As News Ltd boasts unironically of its “new era of profitability” for its clunky websites, The Guardian has just upped the pace, with the launch of its new “zeitgeist” (OK, they’re dorks) interface — a simple re-arrangement of the news site into a grid. Crude and basic at the moment, it nevertheless marks the moment at which a newspaper website goes decisively beyond the pseudo-paper form of most websites as they exist.
It’s only an option at the moment, but eventually something like zeitgeist will replace the newspaper website form altogether — with the old “classic” view retained as an option for a couple of years before being switched off altogether.

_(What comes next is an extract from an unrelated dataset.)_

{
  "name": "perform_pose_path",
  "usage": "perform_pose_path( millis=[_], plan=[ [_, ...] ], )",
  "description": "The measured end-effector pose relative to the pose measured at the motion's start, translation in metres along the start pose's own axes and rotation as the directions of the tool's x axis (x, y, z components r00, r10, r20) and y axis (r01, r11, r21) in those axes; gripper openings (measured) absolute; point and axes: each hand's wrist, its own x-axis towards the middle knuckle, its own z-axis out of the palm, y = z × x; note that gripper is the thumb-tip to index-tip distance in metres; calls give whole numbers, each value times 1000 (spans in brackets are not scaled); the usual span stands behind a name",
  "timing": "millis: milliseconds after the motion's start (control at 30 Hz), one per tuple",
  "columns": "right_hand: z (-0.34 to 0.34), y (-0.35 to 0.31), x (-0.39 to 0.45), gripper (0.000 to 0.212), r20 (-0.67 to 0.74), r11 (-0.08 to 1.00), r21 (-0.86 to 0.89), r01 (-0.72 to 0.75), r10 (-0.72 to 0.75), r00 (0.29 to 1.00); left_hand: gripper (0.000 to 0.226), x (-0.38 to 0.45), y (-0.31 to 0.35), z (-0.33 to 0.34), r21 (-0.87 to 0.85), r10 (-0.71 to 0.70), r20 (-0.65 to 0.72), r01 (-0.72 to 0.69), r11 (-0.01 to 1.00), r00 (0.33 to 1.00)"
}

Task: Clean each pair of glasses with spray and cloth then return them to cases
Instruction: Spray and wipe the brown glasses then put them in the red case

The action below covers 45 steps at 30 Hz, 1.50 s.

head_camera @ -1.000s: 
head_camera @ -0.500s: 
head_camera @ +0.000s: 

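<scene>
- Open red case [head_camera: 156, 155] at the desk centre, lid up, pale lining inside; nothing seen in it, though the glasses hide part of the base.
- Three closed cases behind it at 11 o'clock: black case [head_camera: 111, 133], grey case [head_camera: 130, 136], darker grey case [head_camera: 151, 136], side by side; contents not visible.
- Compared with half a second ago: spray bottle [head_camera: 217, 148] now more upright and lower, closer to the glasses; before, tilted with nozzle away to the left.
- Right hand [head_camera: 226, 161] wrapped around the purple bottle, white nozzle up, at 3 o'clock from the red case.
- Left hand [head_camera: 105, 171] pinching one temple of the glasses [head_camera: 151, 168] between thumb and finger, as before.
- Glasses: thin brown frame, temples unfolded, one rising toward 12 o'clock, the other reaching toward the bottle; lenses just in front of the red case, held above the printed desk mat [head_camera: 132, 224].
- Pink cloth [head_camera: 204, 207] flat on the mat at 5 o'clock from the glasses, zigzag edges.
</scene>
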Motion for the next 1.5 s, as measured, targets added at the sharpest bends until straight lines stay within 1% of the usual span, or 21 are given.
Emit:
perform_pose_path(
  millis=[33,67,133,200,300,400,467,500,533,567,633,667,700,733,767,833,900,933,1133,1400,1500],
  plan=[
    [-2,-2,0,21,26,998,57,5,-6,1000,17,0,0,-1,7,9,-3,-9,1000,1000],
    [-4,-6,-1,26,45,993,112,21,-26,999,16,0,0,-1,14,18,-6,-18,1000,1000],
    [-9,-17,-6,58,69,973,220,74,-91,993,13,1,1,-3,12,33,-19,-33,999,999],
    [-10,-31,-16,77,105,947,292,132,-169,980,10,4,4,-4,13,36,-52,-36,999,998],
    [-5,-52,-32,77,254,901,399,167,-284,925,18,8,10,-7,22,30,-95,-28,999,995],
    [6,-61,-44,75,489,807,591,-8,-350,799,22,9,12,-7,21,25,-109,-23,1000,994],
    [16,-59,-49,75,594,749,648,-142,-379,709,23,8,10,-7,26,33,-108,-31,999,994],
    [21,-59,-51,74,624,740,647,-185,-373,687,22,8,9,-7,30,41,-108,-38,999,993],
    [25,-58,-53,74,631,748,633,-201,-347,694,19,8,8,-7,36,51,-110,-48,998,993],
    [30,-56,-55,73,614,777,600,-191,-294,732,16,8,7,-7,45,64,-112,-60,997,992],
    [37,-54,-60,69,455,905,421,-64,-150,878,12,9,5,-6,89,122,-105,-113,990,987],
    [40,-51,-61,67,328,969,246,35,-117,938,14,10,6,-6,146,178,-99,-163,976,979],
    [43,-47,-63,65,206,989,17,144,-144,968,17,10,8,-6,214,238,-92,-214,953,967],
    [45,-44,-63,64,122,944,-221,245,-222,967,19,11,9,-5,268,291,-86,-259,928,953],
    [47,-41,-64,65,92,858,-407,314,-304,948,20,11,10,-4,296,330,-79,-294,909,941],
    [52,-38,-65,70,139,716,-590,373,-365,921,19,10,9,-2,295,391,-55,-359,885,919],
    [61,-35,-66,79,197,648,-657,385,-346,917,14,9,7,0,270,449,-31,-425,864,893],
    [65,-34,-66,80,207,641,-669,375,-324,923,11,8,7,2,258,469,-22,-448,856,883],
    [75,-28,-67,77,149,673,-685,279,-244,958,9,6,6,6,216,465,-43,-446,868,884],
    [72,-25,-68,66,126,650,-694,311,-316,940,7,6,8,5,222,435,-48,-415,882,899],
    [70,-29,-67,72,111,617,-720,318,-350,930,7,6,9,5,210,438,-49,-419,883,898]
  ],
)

Indeed it’s amazing it hasn’t happened earlier. Fifteen years ago, when newspapers launched their websites, they aspired to do no more than replicate the broadsheet layout onscreen. But broadsheet layout is suited to, well, broadsheets — the crazy paving style of newspaper layout made possible by offset printing creating a maximum exposure of as many stories as possible in a single sweep of the eye. It was always ungainly for screens, and with the rise of the iPhone as a reading device obliged news sites to resort to a simple list form.
Zeitgeist is clearly designed to maximise the opportunity to “scope” stories with a single glance — especially with the rise of “touch and tap” screens.
Presumably the zeitgeist form will develope rapidly — in five years the grid will look as crude as the pre-Google search engines look now. The next stage is presumably a sort of pseudo 3-D form in which dozens of stories hang suspended in a space one glides through by various types of touch.
For poor old Rupe and his struggle with the e-nerds, it’s all a terrible nightmare. He wants to live to a 100, but he wants to keep publishing newspapers like wot they used to be done. Yet his hold on the global market is being hurt by the sclerotic progress of his online development. Whether a paywall is put up or not, News titles look terrible on the web and the old cash cows — his UK and US tabloids — have derisory readerships online. In the past decade, The Guardian has leapt from having the second lowest circulation of all UK dailies, to being the de facto UK news website. The only fly in the ointment is that they’re losing £60 million a year doing it, a figure beyond even the broad resources of the Scott Trust, which has always underwritten the losses of the paper Grauniad.
Zeitgeist in its current form is no oil painting either — more a Warhol screenprint — but eventually you’ll click onto it, and never click back to the old version. It is clear that not only is media change accelerating, but, now, the acceleration is accelerating. True. I read it in zeitgeist, bottom left in orange.